By AKPAN H. EKPO
The National Bureau of Statistics recently informed Nigerians that the country’s Gross Domestic Product, GDP, grew by 7.68 per cent in the fourth quarter of 2011 which is slightly higher than the 7.40 per cent growth in the third quarter of the same year. What is also interesting is that the growth has been propelled by the non-oil sector comprising telecommunications, solid minerals, wholesale and retail trade, building and construction, hotels and restaurants, real estate and business services. In the last five years, the growth of the Nigerian economy has never been a problem.
In 2007, the country’s GDP grew by 6.0 per cent. Even in the heat of the global economic crisis in 2008, the economy registered a growth rate of almost 6.4 per cent. The major challenge of these increasing growth rates is that they are non-employment-generating: they are jobless growth rates.

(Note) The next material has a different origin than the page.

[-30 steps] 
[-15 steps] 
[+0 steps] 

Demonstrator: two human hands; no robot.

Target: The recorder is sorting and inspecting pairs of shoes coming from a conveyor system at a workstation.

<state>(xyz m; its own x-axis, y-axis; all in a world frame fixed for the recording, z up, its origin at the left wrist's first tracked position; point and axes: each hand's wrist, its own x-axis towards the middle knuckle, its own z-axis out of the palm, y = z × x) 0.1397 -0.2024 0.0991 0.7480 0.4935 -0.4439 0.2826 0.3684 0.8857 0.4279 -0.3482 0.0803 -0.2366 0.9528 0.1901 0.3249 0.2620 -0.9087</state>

In 2007, the rate of unemployment was 14 per cent, jumping to 19.7 per cent, in 2009 and skyrocketed to 23.9 per cent in 2011. In 2011, about 16 million Nigerians who were able and willing to work could not find employment. With rising rates of inflation, is the growth rate of 7.68 per cent worth celebrating? The very high rates of unemployment coupled with the rising rate of inflation suggest that the economy may be in a state of stagflation despite the impressive growth rates. The rising incidence of poverty in the country further confirms that the growth in the economy has not translated into economic development.
This is not to argue that growth is not important. It is important to bake the cake (growth) before sharing it. However, it is also crucial to examine how and what factors need to be considered in the baking of the cake. There is a global trend showing that increased growth rates are not translating into concrete economic development. Increased growth rates have failed to answer questions like: What is happening to employment/ unemployment? What is happening to the quality of education? What is happening to the provision of health services? What is happening to housing/shelter? What is the quality of governance, particularly the participation of citizens in how they are governed?
To get around these questions, concepts like (non-) inclusive growth are used to explain the failure of the so-called trickle-down effect. There is no growth trajectory that is not inclusive. All sectors of the economy contribute to growth whether such growth is decreasing, increasing or remains the same. Growth without development is empty. In any economy, particularly a market type, deliberate government intervention is required to ensure that increased growth addresses the issue of equity, if there is to be meaningful and sustained improvement in the standard of living of the people. Economic development centres on sustaining increases in per capita income of citizens over a period of time. It is not a linear process. It oscillates but when smoothened over time, one can ascertain that the standard of living of the people is trending upwards. Economic development showcases the deliverables of growth.
The Nigerian government, over the years, has taken deliberate actions through policies, programmes and strategies that would not only grow the economy but also address matters of economic development. Vision 20:2020 is a good example in recent times. The expectation is that proper implementation of the Vision 20:2020 economic blueprint would improve on a sustainable basis the standard of living of Nigerians and that by the year 2020, the country’s economy would be among the top 20 largest in the world. It seems that President Goodluck Jonathan’s Transformation agenda derived from the Vision 20:2020 and the National Implementation Plan 2010 – 2013 may ensure that growth translated to economic development.
Is the country, however, on track? The manufacturing sub-sector is expected to grow by more than 25 per cent, for example, if the objectives of Vision 20:2020 are to be realised. In the fourth quarter of 2011, the manufacturing sub-sector grew by 7.50 per cent – a decrease when compared to 7.67 per cent in 2010. This sub-sector, as part of the industrial sector, remains one of the most dynamic employment-generating component of the economy. New factories must be built to employ persons to produce goods and services. How we transform ideas and innovations into products remain a big challenge for all stakeholders.
Another sub-sector that would generate mass employment is housing. If all levels of government (federal, state and government) would make deliberate efforts to construct residential accommodation, thousands of Nigerians, skilled and unskilled, would find employment. A visit to a typical housing construction site would illuminate the potency and vibrancy of this sub-sector in employment generation. The small and medium-scale sub-sector is another driver of growth and it is employment-generating. The Nigerian economic problem is mainly structural and if increased growth cannot alter the structure in favour of building a modern industrial economy that exports finished or semi-finished goods, then the economy would remain primitive, backward and the development of underdevelopment would continue.
(Ekpo is Professor of Economics and Director-General, West African Institute for Financial and Economic Management, Lagos.)